**Task to carry out:** Within the material below, how many lines include the word "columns"? Only the number should be given.

######

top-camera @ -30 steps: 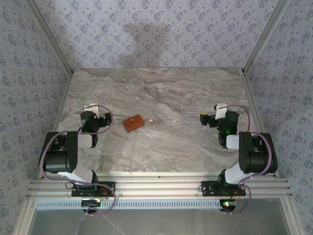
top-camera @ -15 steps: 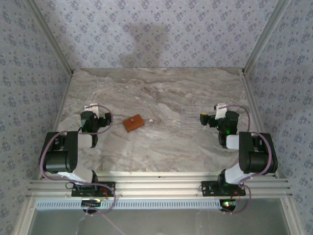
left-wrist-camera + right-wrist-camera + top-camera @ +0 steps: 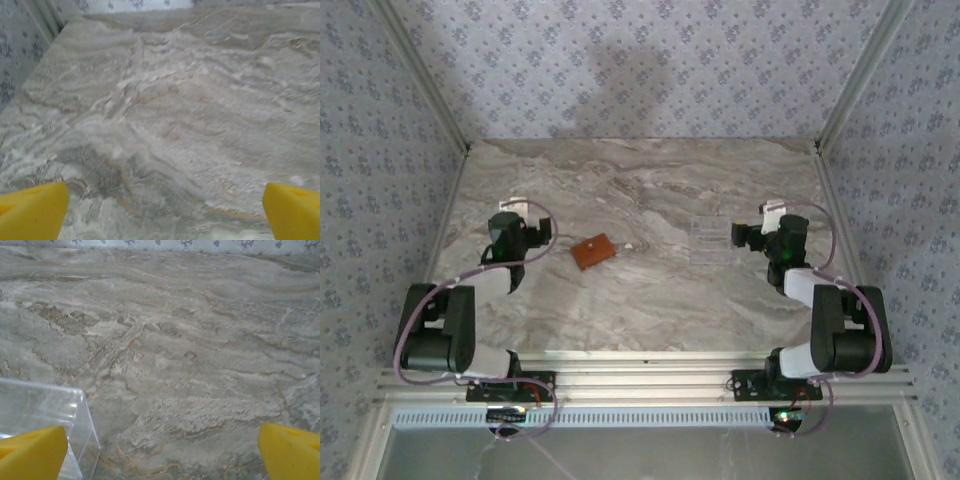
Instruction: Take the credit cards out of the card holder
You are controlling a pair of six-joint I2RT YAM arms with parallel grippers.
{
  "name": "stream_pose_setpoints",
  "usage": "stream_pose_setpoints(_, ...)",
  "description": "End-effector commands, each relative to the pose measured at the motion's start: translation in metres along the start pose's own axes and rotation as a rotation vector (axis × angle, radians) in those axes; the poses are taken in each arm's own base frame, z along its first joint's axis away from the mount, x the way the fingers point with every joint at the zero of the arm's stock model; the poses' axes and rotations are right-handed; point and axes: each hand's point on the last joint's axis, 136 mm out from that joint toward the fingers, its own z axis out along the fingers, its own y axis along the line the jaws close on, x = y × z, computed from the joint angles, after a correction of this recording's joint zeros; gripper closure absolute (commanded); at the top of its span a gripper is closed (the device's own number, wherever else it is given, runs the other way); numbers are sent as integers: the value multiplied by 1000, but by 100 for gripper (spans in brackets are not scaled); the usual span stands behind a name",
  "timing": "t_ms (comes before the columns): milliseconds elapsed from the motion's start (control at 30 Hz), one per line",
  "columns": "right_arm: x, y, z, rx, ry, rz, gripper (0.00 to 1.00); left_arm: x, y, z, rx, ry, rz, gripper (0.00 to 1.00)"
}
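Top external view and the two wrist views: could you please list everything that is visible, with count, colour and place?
card holder: one, orange-brown, flat on the table, left of centre
clear box: one, transparent, on the table near the right tool
table: one, grey-beige marble pattern, under everything
walls: three, pale blue-grey flowered paper, around the table
arms: two, black and white, at the near edge
left tool: one, yellow fingers, open
right tool: one, yellow fingers, open

Pale marble-patterned table (image 3: 650,300) — little lying on it.
The card holder (image 3: 593,250) lies flat; a clear box (image 3: 710,238) sits well to its right.
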Motion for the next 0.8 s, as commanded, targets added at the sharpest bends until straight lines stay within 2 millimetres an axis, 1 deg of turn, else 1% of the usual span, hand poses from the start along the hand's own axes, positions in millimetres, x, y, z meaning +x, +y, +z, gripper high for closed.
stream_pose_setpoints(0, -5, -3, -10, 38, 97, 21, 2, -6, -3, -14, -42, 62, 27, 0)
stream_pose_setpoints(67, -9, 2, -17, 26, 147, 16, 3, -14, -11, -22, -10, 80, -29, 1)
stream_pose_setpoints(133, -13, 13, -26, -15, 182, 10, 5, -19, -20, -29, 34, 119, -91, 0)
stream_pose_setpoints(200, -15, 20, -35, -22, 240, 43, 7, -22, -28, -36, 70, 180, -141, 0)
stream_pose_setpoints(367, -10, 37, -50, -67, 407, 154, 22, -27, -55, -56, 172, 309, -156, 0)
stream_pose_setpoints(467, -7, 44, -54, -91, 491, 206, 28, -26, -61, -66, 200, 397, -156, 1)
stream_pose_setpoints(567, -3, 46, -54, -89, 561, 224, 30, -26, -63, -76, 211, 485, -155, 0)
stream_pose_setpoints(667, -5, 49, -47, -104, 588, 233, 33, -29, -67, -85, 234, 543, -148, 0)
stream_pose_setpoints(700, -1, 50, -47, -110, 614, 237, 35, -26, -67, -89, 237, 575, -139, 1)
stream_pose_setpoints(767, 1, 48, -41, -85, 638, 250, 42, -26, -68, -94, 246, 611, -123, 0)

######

**Task output:** 2